PROBLEM TO WORK ON:
Report back each line of the data that contains the word "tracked".

GIVEN DATA:

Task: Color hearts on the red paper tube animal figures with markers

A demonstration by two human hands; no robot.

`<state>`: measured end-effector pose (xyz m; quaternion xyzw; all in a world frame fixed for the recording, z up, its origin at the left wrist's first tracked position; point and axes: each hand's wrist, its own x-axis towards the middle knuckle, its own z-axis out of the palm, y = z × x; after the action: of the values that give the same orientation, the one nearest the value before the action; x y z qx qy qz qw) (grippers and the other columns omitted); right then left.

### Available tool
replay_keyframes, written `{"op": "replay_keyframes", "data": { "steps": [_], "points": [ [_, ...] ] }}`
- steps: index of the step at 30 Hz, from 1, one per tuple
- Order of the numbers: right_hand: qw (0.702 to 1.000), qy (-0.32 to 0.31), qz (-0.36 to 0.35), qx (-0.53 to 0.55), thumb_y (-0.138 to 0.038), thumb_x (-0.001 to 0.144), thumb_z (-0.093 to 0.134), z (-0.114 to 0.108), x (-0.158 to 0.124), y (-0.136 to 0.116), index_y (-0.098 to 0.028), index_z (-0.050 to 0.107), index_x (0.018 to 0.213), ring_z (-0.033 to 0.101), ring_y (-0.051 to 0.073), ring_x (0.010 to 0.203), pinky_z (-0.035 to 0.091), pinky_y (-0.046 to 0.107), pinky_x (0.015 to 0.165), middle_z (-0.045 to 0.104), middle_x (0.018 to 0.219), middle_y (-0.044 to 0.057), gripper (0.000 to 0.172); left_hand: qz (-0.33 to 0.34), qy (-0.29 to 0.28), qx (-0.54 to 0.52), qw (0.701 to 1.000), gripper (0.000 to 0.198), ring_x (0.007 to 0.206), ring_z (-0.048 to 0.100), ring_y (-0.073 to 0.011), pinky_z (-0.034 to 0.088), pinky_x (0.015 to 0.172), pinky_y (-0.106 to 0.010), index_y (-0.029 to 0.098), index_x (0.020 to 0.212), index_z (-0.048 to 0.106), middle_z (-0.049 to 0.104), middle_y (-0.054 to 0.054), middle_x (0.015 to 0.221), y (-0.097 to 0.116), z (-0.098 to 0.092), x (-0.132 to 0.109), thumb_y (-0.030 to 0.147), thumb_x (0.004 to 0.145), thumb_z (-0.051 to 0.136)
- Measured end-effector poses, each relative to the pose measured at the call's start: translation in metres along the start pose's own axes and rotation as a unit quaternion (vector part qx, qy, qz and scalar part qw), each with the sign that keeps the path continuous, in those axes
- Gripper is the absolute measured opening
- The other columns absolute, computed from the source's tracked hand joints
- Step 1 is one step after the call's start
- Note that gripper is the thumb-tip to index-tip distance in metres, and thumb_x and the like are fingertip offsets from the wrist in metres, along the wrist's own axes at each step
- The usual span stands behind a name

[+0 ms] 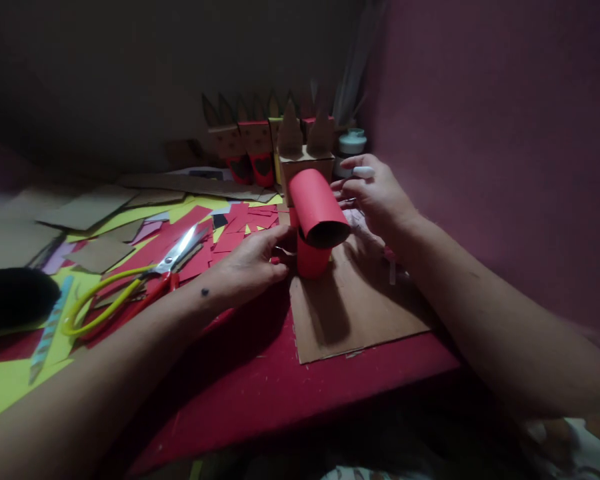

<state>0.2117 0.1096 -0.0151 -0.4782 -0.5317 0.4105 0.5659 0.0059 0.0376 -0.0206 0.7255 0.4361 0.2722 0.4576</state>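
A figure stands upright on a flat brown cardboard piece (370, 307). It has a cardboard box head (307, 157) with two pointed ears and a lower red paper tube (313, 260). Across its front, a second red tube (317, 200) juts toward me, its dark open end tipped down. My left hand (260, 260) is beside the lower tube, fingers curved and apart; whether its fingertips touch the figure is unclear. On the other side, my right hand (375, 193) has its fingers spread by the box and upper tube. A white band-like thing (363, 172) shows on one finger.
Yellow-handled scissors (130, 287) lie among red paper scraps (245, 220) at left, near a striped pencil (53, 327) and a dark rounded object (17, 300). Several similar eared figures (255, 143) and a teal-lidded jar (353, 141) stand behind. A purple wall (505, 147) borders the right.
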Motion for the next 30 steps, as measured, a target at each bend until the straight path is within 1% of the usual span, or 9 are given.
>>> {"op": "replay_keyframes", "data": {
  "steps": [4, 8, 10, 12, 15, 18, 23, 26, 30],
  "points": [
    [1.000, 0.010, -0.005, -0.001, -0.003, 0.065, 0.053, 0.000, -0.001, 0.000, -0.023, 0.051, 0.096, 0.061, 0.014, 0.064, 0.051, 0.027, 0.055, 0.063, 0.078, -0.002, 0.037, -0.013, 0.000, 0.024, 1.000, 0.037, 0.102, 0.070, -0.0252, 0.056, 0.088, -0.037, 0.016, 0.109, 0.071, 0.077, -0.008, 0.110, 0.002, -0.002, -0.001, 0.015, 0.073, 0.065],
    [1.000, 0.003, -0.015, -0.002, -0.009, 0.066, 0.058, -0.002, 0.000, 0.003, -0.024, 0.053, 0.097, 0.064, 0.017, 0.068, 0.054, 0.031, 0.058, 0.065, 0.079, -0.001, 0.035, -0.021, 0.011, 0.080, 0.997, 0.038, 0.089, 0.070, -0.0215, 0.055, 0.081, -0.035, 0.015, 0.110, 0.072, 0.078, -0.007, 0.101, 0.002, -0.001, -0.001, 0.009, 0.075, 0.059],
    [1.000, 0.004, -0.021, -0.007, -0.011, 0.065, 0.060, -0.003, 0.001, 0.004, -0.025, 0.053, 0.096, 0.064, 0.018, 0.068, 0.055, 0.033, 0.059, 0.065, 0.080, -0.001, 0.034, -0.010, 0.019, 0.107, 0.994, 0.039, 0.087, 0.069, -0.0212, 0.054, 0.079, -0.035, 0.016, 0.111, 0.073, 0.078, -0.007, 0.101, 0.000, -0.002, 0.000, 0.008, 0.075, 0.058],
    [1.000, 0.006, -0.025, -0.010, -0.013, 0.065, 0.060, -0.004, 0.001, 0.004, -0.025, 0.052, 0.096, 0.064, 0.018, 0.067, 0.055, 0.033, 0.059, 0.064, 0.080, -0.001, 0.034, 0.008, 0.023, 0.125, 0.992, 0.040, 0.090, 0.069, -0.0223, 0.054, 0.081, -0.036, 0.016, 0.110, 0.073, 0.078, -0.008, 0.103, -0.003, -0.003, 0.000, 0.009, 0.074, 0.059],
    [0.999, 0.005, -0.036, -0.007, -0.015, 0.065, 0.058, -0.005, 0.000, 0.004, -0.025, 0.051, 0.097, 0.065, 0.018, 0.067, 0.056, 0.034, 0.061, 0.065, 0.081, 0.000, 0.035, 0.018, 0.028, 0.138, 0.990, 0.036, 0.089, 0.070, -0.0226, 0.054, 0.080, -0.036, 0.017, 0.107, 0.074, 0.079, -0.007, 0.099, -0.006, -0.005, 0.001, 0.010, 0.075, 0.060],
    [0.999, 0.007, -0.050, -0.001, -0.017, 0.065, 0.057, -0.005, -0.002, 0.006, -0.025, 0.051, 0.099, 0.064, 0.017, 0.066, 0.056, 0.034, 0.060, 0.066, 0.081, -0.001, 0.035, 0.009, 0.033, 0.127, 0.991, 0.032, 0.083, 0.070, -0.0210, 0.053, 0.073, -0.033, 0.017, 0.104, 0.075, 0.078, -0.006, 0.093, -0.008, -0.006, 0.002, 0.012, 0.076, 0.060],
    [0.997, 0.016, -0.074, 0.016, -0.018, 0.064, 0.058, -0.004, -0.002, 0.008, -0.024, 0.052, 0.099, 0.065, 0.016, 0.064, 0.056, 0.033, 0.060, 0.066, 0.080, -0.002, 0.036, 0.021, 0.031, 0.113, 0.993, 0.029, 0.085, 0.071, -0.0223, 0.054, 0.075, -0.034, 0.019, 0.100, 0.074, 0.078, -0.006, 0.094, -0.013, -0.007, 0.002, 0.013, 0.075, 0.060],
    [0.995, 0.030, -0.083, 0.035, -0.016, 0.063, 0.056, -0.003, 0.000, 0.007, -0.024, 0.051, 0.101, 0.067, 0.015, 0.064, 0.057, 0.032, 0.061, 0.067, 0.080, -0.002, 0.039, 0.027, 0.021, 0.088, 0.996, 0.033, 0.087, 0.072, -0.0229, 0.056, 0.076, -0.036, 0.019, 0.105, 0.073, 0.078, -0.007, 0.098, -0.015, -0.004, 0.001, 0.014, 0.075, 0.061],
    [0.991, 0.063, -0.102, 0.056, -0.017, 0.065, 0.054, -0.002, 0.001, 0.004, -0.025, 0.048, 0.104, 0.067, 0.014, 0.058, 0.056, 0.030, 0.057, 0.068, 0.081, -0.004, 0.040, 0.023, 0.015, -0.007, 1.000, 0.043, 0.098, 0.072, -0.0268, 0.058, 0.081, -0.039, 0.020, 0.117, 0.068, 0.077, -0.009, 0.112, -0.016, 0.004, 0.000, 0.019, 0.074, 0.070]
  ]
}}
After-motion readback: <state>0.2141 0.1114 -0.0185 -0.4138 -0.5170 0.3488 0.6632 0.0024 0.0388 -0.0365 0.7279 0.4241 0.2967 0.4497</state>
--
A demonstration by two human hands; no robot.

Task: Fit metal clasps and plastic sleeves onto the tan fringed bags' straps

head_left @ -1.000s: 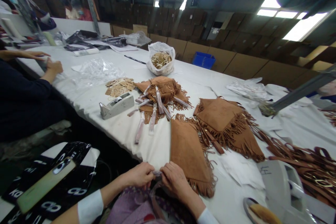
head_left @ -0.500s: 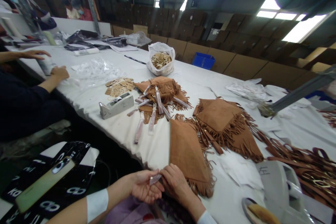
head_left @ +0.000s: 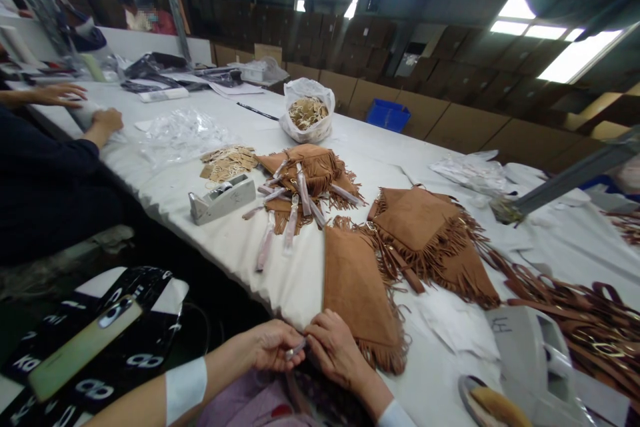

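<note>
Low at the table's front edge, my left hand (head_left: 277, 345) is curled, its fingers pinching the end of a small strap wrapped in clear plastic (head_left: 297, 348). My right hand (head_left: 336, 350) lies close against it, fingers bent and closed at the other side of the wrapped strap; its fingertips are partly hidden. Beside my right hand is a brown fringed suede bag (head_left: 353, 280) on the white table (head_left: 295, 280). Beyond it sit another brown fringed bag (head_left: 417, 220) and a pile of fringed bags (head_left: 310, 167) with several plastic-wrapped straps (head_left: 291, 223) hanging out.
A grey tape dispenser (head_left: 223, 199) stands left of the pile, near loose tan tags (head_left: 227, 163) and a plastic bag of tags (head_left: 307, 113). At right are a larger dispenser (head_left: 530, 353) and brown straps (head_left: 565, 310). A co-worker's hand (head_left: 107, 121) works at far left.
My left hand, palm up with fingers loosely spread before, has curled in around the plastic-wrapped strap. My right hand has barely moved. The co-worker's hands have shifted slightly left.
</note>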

EXERCISE RESULT:
`<state>`: measured end-effector pose (xyz m; quaternion xyzw; all in a world frame fixed for the recording, z up, its origin at the left wrist's first tracked position; point and axes: each hand's wrist, its own x-axis towards the middle knuckle, its own z-axis out of the palm, y = z × x; after the action: of the values that give the same orientation, the one nearest the value before the action; x y z qx qy qz qw) (grippers and the other columns omitted); right then left.
- The other columns absolute, computed from the source's tracked hand joints

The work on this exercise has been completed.